Mengapa hal ini terjadi? masih menurut Reiman, orang yang memiliki atau  berada dalam kuasa/power baik didalam sistem peradilan maupun diluar sistem peradilan pidana memiliki kepentingan dan mengambil manfaat ketika mereka mengabaikan, atau menutup-nutupi tindakan-tindakan kejahatan yang dilakukan oleh si kaya dan untuk mengkamuflase apa yang sedang ditutupi maka kejahatan-kejahatan yang dilakukan oleh si miskin harus dihadapi dan ditangani secara serius dan dicitrakan sebagai perilaku yang sangat kotor, berbahaya dan menyeramkan.

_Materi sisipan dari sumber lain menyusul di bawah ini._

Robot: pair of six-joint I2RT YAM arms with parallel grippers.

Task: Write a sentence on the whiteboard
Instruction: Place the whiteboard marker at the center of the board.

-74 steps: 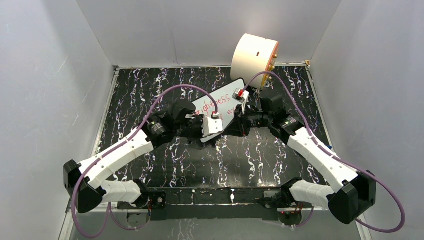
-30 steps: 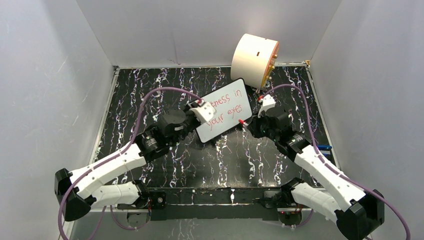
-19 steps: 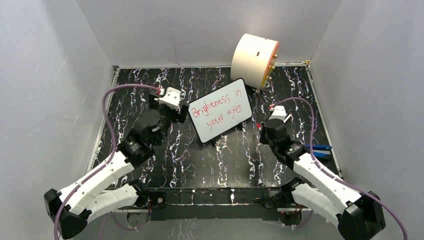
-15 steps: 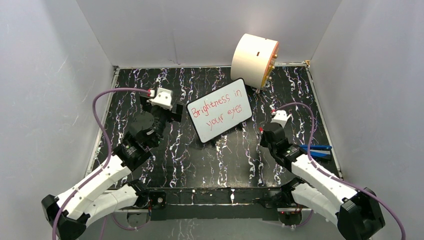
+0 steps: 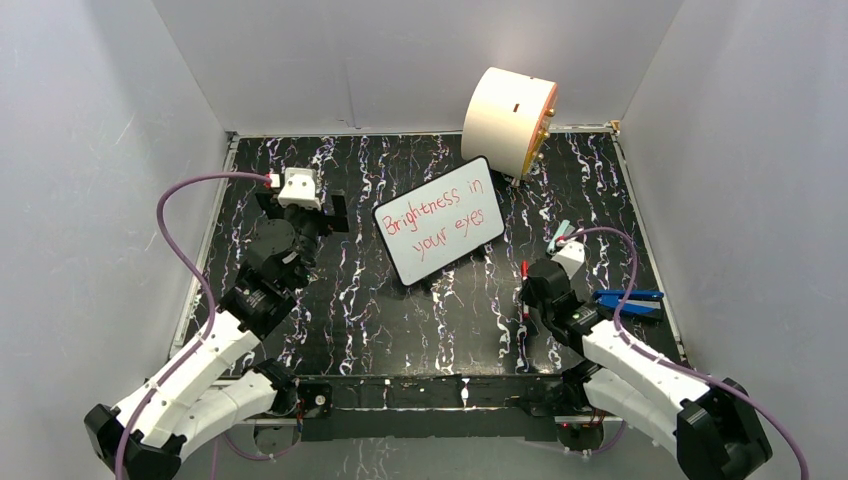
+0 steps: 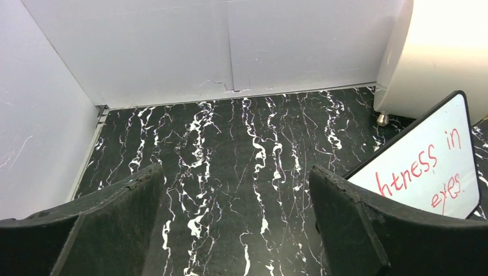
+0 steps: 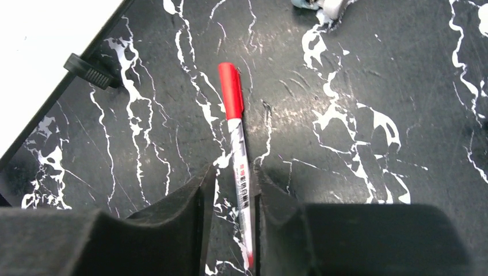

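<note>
The whiteboard (image 5: pixel 440 222) lies tilted mid-table; its right part shows in the left wrist view (image 6: pixel 426 167) and a corner in the right wrist view (image 7: pixel 46 46). The sentence (image 5: pixel 441 217) reads "Brightness in your eyes" in red, over two lines. My left gripper (image 5: pixel 300 207) (image 6: pixel 236 190) is left of the board, wide open and empty. My right gripper (image 5: pixel 527 300) (image 7: pixel 234 172) is low over the table, near-right of the board. Its jaws are slightly apart around a red-capped marker (image 7: pixel 239 155) (image 5: pixel 523 285) that rests on the table against the right finger, with a gap on the left.
A big cream cylinder (image 5: pixel 510 118) (image 6: pixel 437 52) stands at the back, just behind the board. A blue tool (image 5: pixel 628 299) lies by the right wall. A small teal and pink object (image 5: pixel 560 232) sits right of the board. White walls enclose the black marbled table (image 5: pixel 400 310).
My left gripper has let go of the board's edge, opened wide and pulled back left. My right arm has drawn back toward me with the marker, set it down, and its jaws have parted.
</note>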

Jika dikalkulasi, kerugian materi rata-rata dari kejahatan biasa seperti pencurian dan pengutilan sekira beberapa ratusan ribu atau puluhan juta, namun kerugian yang disebabkan oleh kejahatan kerah putih bisa berjuta kali lipat. Pada kasus korupsi e-KTP misalnya, dana yang disalahgunakan sebesar 2,3 triliun itu bila dimanafaatkan bisa untuk membangun 19 ribu rumah murah layak huni untuk masyarakat tak mampu. Berbeda dengan pelaku kejahatan jalanan, pelaku kejahatan kerah putih dalam melakukan aktivitas jahatnya didasarkan atas kerakusan dan bukan atas dasar nafsu/khilaf sesaat. Benar, para koruptor ataupun korporat-korporat, industrialis perusak lingkungan hidup tidak langsung menodongkan sebilah pisau untuk mengambil harta benda kita seperti para penjambret jalanan, namun kejahatan yang dilakukan oleh koruptor dan industrialis itu sangat masif dan berdampak jangka panjang bahkan bisa dirasakan hingga anak cucu kita.

 Akibat bias akan status dan strata sosial dalam sistem peradilan pidana dan mitos yang diciptakan tentang white collar crime, masyarakat kelas bawahlah yang terus menanggung derita didalam penjara sementara industrialis, korporat dan koruptor semakin berjaya dan kaya raya dari hasil kejahatannya dan terus mendapatkan perlindungan dari sistem peradilan pidana.  Sungguh ironis, bukan?